第1回研究会(1)「国民参加・住民参加と行政活動」
(2)「日本知識人の外交と『東アジア共同体』」

報告者 (1)芦立秀朗(法学部准教授)、(2)滝田豪(法学部准教授)
開催場所 第2研究室棟第1会議室
開催日時 2011年4月27日(水)15:00〜18:00

報告の概要

 最初の報告者である芦立秀朗氏は、「行政に参加することにはどのような意味があるのか」という問いを立て、「ネットワークによるガバナンス」という視点から政治参加を分析しました。まずガバナンスの類型整理がおこなわれ、その上で「手段としての参加(政策実施への参加)」と「目的としての参加(意思決定への参加)」が分類されました。特に後者の尺度となる「信頼」とネットワークをつなぐ概念として、「社会関係資本(ソーシャル・キャピタル)」が提示されました。また、前者の問題点として(1)行政主体の自立性、(2)援助行政の中の「国益」の定義がそれぞれ曖昧である点、後者の問題点として「参加」と行政との間に依然として距離がある点、が指摘されました。最後に、「ネットワークによるガバナンス」が政治過程の変化にどんな影響を及ぼすのかという今後の課題が確認されました。

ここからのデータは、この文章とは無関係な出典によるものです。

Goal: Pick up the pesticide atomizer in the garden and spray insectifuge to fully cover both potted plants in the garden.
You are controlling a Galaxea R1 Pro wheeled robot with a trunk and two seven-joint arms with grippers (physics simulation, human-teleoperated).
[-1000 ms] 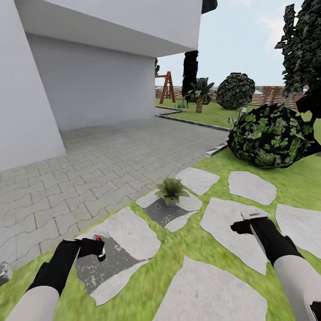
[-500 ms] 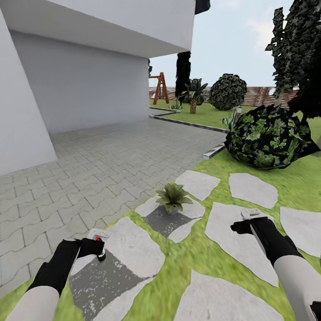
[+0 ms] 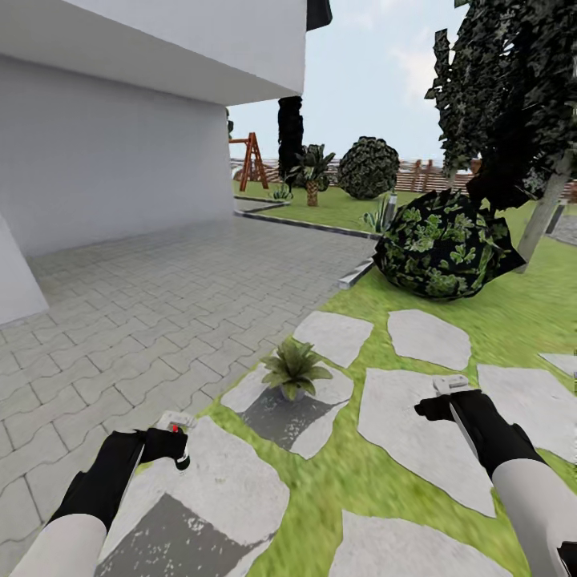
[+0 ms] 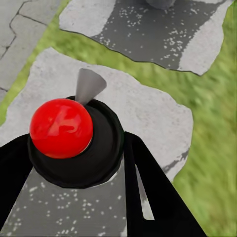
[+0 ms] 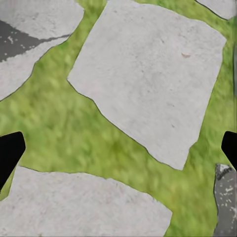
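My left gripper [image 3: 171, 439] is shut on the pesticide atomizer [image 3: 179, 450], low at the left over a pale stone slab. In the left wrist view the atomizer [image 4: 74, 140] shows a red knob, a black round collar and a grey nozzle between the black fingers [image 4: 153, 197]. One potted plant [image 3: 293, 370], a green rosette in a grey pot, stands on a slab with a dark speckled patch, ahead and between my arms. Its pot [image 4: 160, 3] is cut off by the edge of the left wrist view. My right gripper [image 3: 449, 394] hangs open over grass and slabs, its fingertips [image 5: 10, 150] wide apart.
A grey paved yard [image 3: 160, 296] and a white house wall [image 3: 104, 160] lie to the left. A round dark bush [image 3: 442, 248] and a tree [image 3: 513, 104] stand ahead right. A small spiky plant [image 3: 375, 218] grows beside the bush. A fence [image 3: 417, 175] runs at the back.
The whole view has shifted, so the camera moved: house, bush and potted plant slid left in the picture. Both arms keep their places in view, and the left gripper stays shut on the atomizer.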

 滝田豪氏は、「東アジア共同体」言説をより広い外交論の文脈から考察することを念頭に、日本知識人の分類を論じました。永井陽之助やマイク・モチヅキによる「外交論の四類型」が援用され、(1)政治的リアリスト、(2)平和主義者、(3)日本型ゴーリスト、(4)軍事的リアリストの類型が明確にされた上で、それぞれにおける「アジア共同体」論が検討されました。政治的・安全保障的共同体よりも経済的共同体を重視する(1)、米国覇権的グローバルスタンダードに対抗する意味合いでアジア共同体を重視する(2)、自立型で経済より軍事を重視し、東アジア共同体に批判的姿勢が多い(3)、日米同盟を重視し、東アジアに冷淡的姿勢の多い(4)という分類により、外交論の中の東アジア言説が整理されました。同時に、それぞれの内部における主張の多様性も明らかになりました。